It’s surprising the number of women who have been involved in drama filled relationships with men that they work with and I’ve had several requests asking for advice on how to reduce the drama.
It is so difficult to suffer a breakup but it’s made all the worse when you have to say their face day in day out. You have to put on a braver face for a larger portion of time than you would if you didn’t work together.
As usual, I have been there, done that, worn the t-shirt, as the guy with a girlfriend was someone I worked with, so I have first hand experience of having to fend off an assclown that worked within spitting distance of me.
For a start, you need to decide whether you love the job so much that you’re prepared to see his face every day even though you’re no longer together. Or you may be in a situation where you can’t leave the job. Whatever you do, you need to ensure that you are staying in your job for the right reasons…
Are you there because you’re hoping that if he sees your face day in day out that he’ll suddenly go from cockroach to frog and declare his undying love for you?
Or are you there because you know that the relationship is over but you actually want to keep your job?
If it’s the first, you are destined for more drama unless you get over him or get out.
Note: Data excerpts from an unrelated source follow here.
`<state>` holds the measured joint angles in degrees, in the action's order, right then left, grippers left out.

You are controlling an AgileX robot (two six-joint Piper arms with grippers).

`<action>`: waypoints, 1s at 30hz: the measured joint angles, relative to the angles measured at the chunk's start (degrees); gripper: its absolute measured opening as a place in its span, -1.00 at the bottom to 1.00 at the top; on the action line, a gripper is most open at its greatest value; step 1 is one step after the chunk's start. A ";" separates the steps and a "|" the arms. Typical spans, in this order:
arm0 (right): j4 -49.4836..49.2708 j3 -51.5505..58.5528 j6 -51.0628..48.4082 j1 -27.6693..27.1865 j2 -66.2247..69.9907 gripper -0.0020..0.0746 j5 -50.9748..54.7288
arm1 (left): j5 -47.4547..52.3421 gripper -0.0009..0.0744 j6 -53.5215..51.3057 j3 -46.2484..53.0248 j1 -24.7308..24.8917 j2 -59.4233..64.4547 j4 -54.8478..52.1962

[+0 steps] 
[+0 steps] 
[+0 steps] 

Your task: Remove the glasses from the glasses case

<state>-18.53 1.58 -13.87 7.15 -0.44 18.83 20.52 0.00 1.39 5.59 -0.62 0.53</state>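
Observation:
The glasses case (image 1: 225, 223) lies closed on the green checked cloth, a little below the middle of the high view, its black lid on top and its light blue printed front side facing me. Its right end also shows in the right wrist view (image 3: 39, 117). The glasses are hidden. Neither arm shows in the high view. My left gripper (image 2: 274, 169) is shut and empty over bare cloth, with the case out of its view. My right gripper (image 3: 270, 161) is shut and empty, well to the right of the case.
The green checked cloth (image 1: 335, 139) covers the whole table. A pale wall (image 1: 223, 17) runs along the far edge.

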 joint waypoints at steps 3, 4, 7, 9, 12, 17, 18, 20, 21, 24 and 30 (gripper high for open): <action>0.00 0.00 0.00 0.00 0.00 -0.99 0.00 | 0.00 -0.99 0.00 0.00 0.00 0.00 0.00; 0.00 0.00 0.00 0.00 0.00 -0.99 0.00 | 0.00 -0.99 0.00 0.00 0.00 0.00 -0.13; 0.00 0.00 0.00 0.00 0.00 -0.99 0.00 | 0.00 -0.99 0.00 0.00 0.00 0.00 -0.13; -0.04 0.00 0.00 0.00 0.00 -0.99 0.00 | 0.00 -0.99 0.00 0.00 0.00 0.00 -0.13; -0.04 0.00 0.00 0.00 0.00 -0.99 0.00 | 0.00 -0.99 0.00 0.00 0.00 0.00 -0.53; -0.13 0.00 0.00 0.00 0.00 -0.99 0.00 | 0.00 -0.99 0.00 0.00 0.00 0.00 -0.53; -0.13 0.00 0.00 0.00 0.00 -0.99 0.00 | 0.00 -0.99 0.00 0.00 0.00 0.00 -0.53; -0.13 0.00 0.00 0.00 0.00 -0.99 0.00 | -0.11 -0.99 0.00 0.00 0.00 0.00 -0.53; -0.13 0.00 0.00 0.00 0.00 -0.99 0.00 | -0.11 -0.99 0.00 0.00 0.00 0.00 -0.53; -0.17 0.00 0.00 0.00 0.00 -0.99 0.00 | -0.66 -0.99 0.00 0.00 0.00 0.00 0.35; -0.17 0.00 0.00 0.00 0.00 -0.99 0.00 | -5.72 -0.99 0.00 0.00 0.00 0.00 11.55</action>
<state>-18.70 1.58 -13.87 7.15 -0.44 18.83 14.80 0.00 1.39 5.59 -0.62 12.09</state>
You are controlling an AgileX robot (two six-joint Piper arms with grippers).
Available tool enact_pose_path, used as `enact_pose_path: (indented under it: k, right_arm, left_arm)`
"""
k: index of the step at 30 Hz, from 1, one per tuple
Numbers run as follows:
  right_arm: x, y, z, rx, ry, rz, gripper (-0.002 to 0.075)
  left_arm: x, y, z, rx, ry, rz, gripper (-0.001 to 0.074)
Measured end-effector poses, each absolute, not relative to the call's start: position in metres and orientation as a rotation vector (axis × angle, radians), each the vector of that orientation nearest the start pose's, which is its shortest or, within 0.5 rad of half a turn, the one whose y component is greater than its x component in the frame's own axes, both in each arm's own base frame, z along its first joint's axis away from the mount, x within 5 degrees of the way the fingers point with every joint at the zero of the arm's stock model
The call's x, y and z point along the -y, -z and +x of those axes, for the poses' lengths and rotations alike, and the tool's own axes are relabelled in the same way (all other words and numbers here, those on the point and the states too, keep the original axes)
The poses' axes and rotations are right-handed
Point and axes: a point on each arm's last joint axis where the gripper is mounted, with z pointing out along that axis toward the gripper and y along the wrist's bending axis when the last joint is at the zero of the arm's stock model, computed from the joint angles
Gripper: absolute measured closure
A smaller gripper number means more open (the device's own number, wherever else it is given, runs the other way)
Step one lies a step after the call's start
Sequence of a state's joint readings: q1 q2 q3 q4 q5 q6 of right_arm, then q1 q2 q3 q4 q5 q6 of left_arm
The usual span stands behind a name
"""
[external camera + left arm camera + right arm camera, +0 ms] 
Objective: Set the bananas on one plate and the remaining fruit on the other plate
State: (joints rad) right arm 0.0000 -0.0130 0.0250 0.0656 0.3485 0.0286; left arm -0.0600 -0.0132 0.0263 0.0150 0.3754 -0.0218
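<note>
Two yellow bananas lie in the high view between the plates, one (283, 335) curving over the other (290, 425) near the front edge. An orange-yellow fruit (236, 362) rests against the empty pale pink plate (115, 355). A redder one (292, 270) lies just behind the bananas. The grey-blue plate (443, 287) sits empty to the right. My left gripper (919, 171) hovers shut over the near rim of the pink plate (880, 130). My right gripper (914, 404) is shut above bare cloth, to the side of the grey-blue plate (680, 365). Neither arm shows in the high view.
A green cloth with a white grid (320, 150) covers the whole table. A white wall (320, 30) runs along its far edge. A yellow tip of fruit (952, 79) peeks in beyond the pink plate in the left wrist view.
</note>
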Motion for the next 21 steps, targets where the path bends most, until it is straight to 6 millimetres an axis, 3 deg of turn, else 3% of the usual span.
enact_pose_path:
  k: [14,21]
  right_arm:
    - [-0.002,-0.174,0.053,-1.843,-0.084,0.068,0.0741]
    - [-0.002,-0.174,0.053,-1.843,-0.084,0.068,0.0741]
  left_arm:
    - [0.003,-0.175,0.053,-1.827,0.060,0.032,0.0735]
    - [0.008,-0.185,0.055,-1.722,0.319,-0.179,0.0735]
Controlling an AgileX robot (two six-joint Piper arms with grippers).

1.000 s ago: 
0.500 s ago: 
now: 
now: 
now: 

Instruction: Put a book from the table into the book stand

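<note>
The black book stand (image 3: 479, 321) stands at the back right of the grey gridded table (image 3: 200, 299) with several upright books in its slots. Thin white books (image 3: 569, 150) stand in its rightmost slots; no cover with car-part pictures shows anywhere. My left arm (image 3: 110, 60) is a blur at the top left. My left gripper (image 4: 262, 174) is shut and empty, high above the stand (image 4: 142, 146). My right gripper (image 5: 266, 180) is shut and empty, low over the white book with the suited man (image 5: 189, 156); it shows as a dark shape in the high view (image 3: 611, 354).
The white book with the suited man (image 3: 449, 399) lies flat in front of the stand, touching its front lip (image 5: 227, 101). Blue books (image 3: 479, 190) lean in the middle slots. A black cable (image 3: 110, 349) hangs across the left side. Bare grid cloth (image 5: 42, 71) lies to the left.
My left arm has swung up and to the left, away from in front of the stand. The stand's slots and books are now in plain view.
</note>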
If it’s the latter, here are some tips….
Drop the friendship thing right now!
I’ve said it before, and I’ll say it again – the friend card is something that guys throw at you to make themselves believe that they aren’t as big a bastard as they actually are. It’s a way of keeping tabs on you, prying into your affairs, tugging with your heart and libido strings, and keeping you on ice whilst they play elsewhere. Work is for working and friendship is a bonus and I think you guys have done all the ‘friendly’ stuff that you need to. The key is to be civil in awkward public situations…and ignore/rebuff him if he tries to get you on your own.
Lay the terms down
I hate to make things serious, but you are in a workplace environment and some of these ‘interactions’ are actually deemed inappropriate, particularly if they get in the way of you working. Spell.it.out. I told my ex that unless he had to speak to me about something work related, I wasn’t interested in anything he had to say. I reminded him that it was a place of work, not to email me, and don’t bother calling me up. I told him I didn’t want to hear any of his opinions about what guys coming on to me and not to come out with BS about how he loved me and bla, bla, bla. I told him that I would give him a chance to prove that he could abide by my terms and be polite to him when we saw each other but if he broke the terms, I’d ignore him completely. In the end, I had to ignore him… After a while he adapted to the new rules and we were civil. Every single time he stepped out of line, I cut him off completely, eventually he gave in and we didn’t have issues anymore.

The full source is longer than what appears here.